Als wäre niemand bereit.

Sie ist nicht zu sehen
Und liegt sie noch so nah
Sie finden heißt nicht verstehen
Trotzdem ist sie immer da.

Zumeist ist sie falsch, für viele,
denn sie stehlen ihren Namen
Menschen treiben mit dem Glauben Spiele
Und andere scheinen nichts zu ahnen.

Mit ihr verschwindet die Lüge und auch die List.
Denn wer das Licht kennt, weiß was Dunkelheit ist.
Doch verraten werde ich nicht mehr.
Was sie ist, ist nicht mehr so schwer.

23 August 2005

Zwischenruf

Der Verstand bringt einen am meisten um den Verstand.

03 August 2005

Lyrics at all

Flüstern

Wie weit leise Schritte sich neigen
Zu den Blumen unten im Beet
Wie weit sie gehen um zu zeigen
Doch noch ist es nicht so spät.

Das Holz riecht verwegen
ist still ohne sich zu regen
Dann öffnest du die Tür
Und das Holz bewegt sich mit ihr

Über beiden lädt sich die Luft
Sie füllt sich mit deren Duft
Eine leichte Brise bewegt ihr Haar
So flüstert der Wind dem Paar

28 Juli 2005

Abendlich

Nach einem sehr aufregenden Film im Kino schienen meine Sinne geschärft. Um nach Hause zu kommen nahm ich den Weg durch die Innenstadt. Es war unwahrscheinlich warm für diese Uhrzeit, was mich an die Nächte auf Teneriffa erinnerte. Zuerst stiegen italienische Gerüche in meine Nase. Ich versuchte sie solange und intensiv wie möglich aufzunehmen. So kam ich an Büschen mit Blumen vorbei mit keinen bekannten aber schönen Düften. Auf der anderen Seite der Straße angelangt, rechts der Markt und links mein weiterer Weg, sah ich auf ein noch sehr neues Gebäude, dessen Beleuchtung die Farbe wechselt. Die Glasfassade schließt mit einem nach außen gewölbten Dach nach oben ab, so als wollte es das Licht der Scheinwerfer nicht vergeuden und in den Himmel entweichen lassen. Nach jedem Schritt, bis ich am Gebäude vorbei gelaufen bin, ergab sich eine neue Perspektive. Lichter im Boden standen im letzten Augenblick vor dem passieren der Gebäudefront in einer Reihe. Einen kurzen Moment sah ich mich über die Lichter springen und weitere Perspektiven suchen. Ich nahm nun Geräusche war. Die Geräusche der Stadt, die der Straße, welche ich hinter mir ließ. Diese verstummten nicht völlig und ergaben mit anderen Geräuschen ein Ganzes.
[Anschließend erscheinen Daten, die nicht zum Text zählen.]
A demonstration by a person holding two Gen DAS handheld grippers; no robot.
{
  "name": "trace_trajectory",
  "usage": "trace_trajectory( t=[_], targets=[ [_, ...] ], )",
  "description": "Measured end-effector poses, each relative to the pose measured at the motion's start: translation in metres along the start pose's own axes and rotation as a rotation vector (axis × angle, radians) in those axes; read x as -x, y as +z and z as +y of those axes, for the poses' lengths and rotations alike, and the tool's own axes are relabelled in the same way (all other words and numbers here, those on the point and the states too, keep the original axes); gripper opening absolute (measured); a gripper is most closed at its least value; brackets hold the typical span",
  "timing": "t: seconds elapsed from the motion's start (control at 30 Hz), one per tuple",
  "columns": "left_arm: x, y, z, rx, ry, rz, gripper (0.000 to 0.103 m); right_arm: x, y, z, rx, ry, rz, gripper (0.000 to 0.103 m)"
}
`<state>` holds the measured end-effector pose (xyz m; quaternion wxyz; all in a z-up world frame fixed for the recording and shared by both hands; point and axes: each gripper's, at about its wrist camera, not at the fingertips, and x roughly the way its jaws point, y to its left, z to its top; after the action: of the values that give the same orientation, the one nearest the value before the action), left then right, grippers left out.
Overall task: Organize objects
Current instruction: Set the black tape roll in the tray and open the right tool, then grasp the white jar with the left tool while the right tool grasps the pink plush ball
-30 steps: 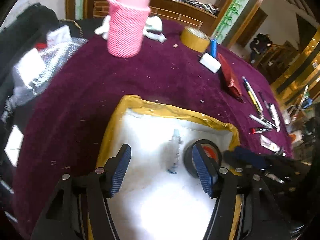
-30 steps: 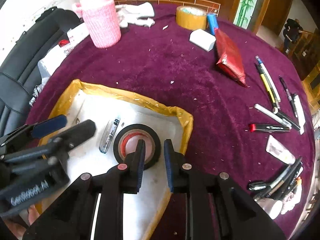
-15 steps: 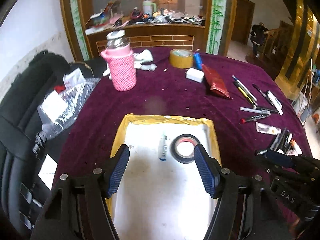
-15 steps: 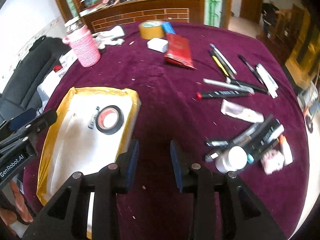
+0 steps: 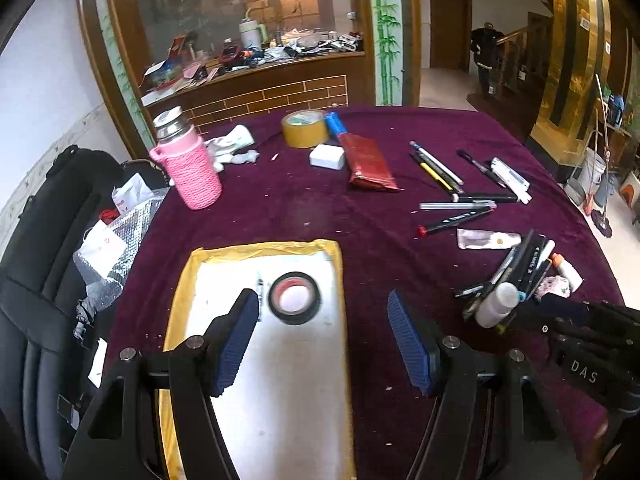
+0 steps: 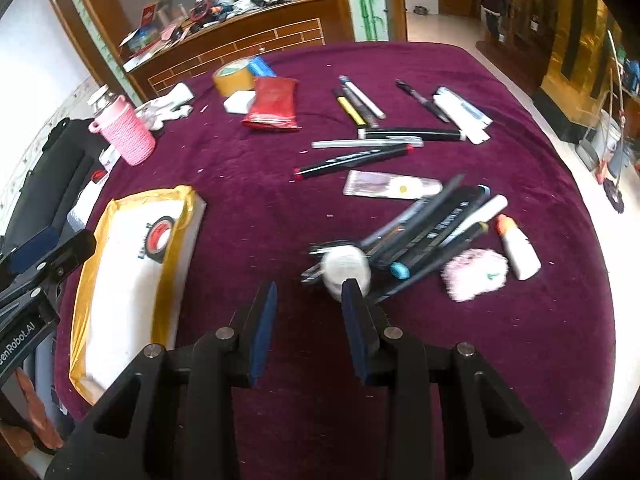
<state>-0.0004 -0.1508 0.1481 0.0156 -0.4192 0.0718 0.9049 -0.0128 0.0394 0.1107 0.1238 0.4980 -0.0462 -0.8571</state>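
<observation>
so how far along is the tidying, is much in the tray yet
Early. Done: the black tape roll and a small pen lie in the yellow-rimmed tray. In hand: nothing; left gripper and right gripper are open, the right facing the white bottle. Left: the pile of markers, red pouch, yellow tape.

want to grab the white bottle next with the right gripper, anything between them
Nothing visible blocks it. The right gripper is open and empty, with only bare purple cloth ahead of it. The white bottle lies just past its right finger, resting against the pile of pens behind it.
</observation>
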Motion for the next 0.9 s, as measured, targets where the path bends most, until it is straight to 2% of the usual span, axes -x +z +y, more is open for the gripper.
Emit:
trace_trajectory(
  t=[0.2,0.47,0.6,0.73,0.9],
  targets=[
    [-0.003,0.003,-0.034,-0.003,-0.015,0.026,0.061,0.004,0.004,-0.042,-0.029,0.001,0.003,0.031],
    [-0.037,-0.006,-0.084,0.047,-0.177,0.137,0.061,0.004,0.006,-0.123,-0.113,-0.026,0.029,0.031],
    [-0.051,-0.014,-0.118,0.03,-0.227,0.144,0.061,0.001,0.005,-0.157,-0.149,-0.028,0.05,0.031],
    [-0.066,-0.016,-0.149,-0.023,-0.209,0.116,0.061,-0.001,0.004,-0.18,-0.153,-0.026,0.062,0.031],
    [-0.087,-0.016,-0.158,-0.035,-0.182,0.117,0.061,0.0,0.003,-0.194,-0.143,-0.022,0.069,0.031]
  ],
)
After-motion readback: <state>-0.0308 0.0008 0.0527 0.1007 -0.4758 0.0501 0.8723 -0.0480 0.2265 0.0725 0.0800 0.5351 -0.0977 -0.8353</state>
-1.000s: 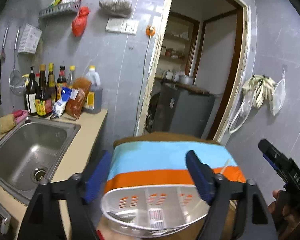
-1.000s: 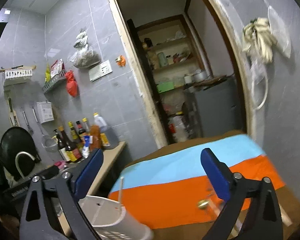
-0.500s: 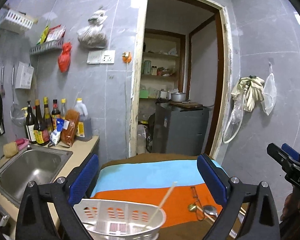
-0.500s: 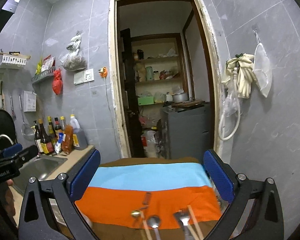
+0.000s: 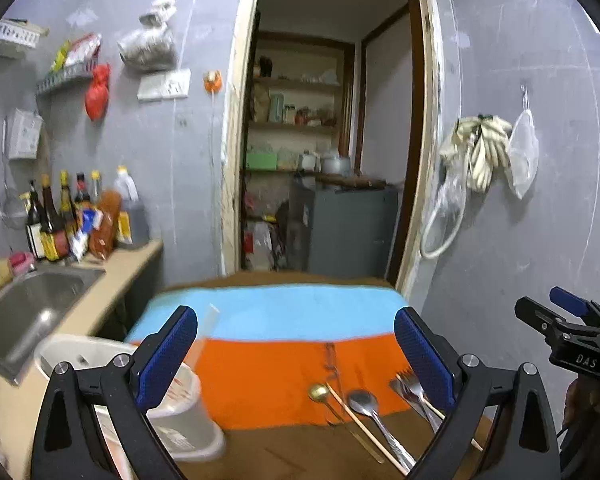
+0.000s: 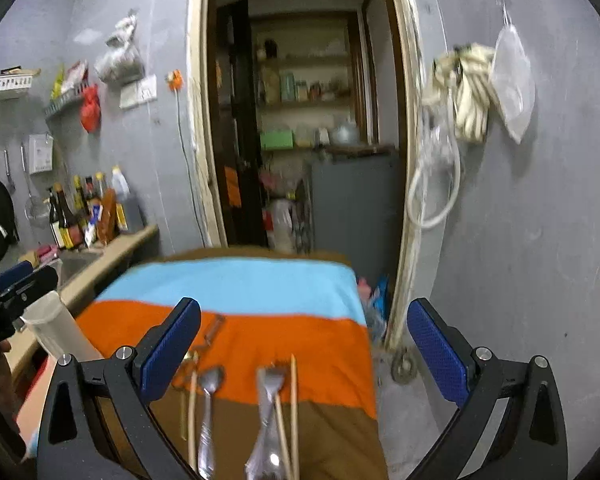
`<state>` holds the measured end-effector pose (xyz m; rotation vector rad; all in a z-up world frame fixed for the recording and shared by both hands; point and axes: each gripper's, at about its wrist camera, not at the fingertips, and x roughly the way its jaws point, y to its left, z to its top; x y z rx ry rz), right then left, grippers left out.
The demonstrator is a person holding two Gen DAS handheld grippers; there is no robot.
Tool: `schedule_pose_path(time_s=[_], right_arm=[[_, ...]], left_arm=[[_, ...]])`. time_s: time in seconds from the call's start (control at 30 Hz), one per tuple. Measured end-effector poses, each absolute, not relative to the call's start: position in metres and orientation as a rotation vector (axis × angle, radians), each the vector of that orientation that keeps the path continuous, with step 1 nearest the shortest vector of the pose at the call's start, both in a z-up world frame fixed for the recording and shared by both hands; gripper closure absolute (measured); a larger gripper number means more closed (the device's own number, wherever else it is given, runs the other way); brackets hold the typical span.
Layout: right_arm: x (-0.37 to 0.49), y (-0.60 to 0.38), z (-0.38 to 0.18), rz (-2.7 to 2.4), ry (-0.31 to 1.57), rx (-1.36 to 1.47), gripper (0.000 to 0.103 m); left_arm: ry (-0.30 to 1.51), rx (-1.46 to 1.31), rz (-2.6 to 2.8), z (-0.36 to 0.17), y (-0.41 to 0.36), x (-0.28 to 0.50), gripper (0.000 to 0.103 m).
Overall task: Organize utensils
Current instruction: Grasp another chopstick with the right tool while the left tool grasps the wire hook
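Several utensils lie on the striped cloth (image 5: 276, 364) at the table's near edge: a gold spoon (image 5: 318, 392), a steel spoon (image 5: 363, 402), a fork (image 5: 410, 386) and chopsticks (image 5: 356, 420). In the right wrist view the steel spoon (image 6: 211, 380), fork (image 6: 269, 380) and chopsticks (image 6: 293, 392) lie just ahead. A white utensil holder (image 5: 172, 408) with one chopstick stands at the table's left; it also shows in the right wrist view (image 6: 56, 332). My left gripper (image 5: 296, 360) is open and empty above the table. My right gripper (image 6: 304, 352) is open and empty above the utensils.
A steel sink (image 5: 28, 312) and a counter with sauce bottles (image 5: 60, 224) lie to the left. A doorway (image 5: 324, 160) with a grey cabinet is behind the table. A grey wall with hung gloves (image 5: 480, 152) is at the right.
Both grippers have swung and backed off, so the utensil holder now sits lower left and the utensils show nearer. Both stay open and empty.
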<state>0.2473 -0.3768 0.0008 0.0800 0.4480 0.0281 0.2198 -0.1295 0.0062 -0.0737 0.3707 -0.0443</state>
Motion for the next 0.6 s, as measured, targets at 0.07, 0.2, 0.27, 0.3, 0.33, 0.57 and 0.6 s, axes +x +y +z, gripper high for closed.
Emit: schedule_pose_path(time_s=[0.07,0.2,0.27,0.3,0.33,0.57,0.6], right_arm=[[0.252,-0.386,-0.013,0.032,0.483,0.094,0.002],[0.266,-0.399,-0.04,0.05,0.553,0.128,0.002],[0.274,-0.403,-0.053,0.06,0.581,0.14,0.002],[0.278,-0.404,-0.059,0.065,0.595,0.145,0.002],[0.281,-0.405,-0.066,0.073,0.609,0.15,0.005],[0.318,-0.397,-0.118,0.149,0.727,0.173,0.037],[0.323,-0.394,-0.124,0.158,0.749,0.168,0.043]], left_arm=[[0.402,-0.082,-0.047,-0.005,-0.139,0.226,0.004],[0.475,-0.085,-0.034,-0.026,-0.154,0.247,0.004],[0.516,-0.074,-0.025,-0.036,-0.161,0.261,0.004],[0.53,-0.067,-0.022,-0.04,-0.164,0.266,0.004],[0.547,-0.06,-0.021,-0.045,-0.167,0.273,0.004],[0.639,-0.061,-0.003,-0.079,-0.172,0.314,0.004],[0.65,-0.063,-0.003,-0.083,-0.173,0.319,0.005]])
Von den Cafés und Restaurants, erst auf der rechten Seite, dann vor mir, hörte ich die Stimmen vieler Besucher. So wurden Momente zur Ewigkeit und vergingen doch nach dem ich sie genossen habe.

24 Juli 2005

Zuerst ...

... bin ich darauf nicht alleine gekommen. Und noch weiß ich nicht was entstehen wird.